Being baptized as a JW is a lifelong commitment.  They take it very seriously.  How can you honestly expect someone who is 13 years old to make that kind of commitment?  It's unreasonable.  JW's don't allow teenagers to date because they aren't mature enough.  I understand that reasoning, but how can somebody who is 13 be deemed mature enough to make a decision they say is even more important?  It doesn't make sense.

So there I was, a young teenager, baptized into this religion.  I thought this religion was right.  Like I said before it all seemed to make sense.  Then I started to delve into it a little bit more briefly after getting baptized.  I would see certain inconsistencies and investigate.  I would find no good answer that explained why there was inconsistency.  I'd usually just brush it off and think to myself "I'm just not seeing it clearly.  I'm in the wrong."  Despite me convincing myself of that, the inconsistencies started to pile up.  I'd look into it more and more and see huge flaws in the teachings.  

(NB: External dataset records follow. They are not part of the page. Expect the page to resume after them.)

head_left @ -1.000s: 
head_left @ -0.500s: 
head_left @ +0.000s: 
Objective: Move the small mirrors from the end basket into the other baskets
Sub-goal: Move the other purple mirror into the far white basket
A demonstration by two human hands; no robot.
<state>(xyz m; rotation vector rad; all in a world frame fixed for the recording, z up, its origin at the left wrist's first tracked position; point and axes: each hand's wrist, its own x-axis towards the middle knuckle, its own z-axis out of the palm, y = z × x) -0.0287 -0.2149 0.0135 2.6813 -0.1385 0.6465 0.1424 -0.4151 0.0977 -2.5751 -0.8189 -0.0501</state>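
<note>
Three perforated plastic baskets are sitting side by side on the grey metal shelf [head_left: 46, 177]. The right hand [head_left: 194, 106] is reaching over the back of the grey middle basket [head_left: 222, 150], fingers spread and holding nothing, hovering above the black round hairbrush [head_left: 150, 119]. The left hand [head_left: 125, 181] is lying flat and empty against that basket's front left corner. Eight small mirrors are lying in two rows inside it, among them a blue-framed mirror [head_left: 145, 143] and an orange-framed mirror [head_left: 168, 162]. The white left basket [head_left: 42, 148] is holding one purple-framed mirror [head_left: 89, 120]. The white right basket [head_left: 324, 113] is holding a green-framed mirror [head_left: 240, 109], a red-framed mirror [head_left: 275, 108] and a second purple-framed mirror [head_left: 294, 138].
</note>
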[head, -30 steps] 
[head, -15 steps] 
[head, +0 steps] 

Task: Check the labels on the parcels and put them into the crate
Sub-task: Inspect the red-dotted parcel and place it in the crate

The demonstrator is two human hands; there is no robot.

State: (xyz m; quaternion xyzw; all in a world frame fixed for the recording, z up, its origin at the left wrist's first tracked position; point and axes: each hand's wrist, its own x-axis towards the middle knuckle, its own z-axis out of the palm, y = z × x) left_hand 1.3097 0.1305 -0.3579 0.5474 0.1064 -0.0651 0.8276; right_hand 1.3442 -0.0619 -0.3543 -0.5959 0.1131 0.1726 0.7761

So here I am with serious doubts about my faith and if this were like any other group, you could just leave it.  But it's a little more complicated than that.  This is no ordinary group.  The JW's practice a very cruel and precise practice of shunning called disfellowshipping.  If you are a baptized JW and you disagree with the teachings or you commit a serious sin you are considered an apostate and are disfellowshipped.  Basically, everyone in the religion cuts off ties with you.  They never even speak to you anymore.  If you pass them in the supermarket they ignore you.  This is not limited to regular people in the congregation. This includes close friends, family members.  Imagine that!  You can no longer talk with your mother and father.  They treat you like you are dead.  They teach that this is loving and it will motivate you to repent and come back.  It goes against everything that is love.  It goes against our instincts to show love to our family members.  It's a very sick, cruel, and awful tactic to keep the rank and file JW's in check.  It's this fear that keeps many of the 7 million JW's worldwide from leaving.  

So I'm at a crossroads here.  I want to leave but I don't want to lose family and friends.  JW's train you to avoid outside "worldly" influences.  You aren't allowed to develop close relationships with anybody who isnt' a JW.  This religion is very controlling of your life.  They dictate who your friends are.  They decide for you who an acceptable person is to date.  They control the entertainment you view.  They take your time, your resources, and they belittle you if you aren't doing everything you can to "serve" God.  Yes it seems you can never do enough to please your "loving" God.  There's always something more you can do.  Perhaps you've had JW's knock on your door, warning you of Armageddon.  Yes, if you are a JW that doesn't devote enough hours in that work, you are looked down upon and the congregation elders will be sure to pester you to no end.  My brothers and sister are fortunate.  They never got tied up enough in the religion to be disfellowshipped because they were never baptized.  They can spend time with my mother and father but if I choose to walk a different path, I won't have that luxury.  It's sad how something that most people are able to do, suddenly becomes a luxury. 

I've been living a lie for the better part of the last decade.  It's hard to imagine the guilt I feel on a daily basis and how I just want to shout out that I'm done with it all.  I hate living this charade but it's the way it has to be for now. I know the consequences of leaving the religion.  I'm at the point in my life where I'm weighing all of my options.  I hope I don't make the wrong choice.  There's plenty more to tell but I will save that for a later time.  It certainly feels good to write this all out.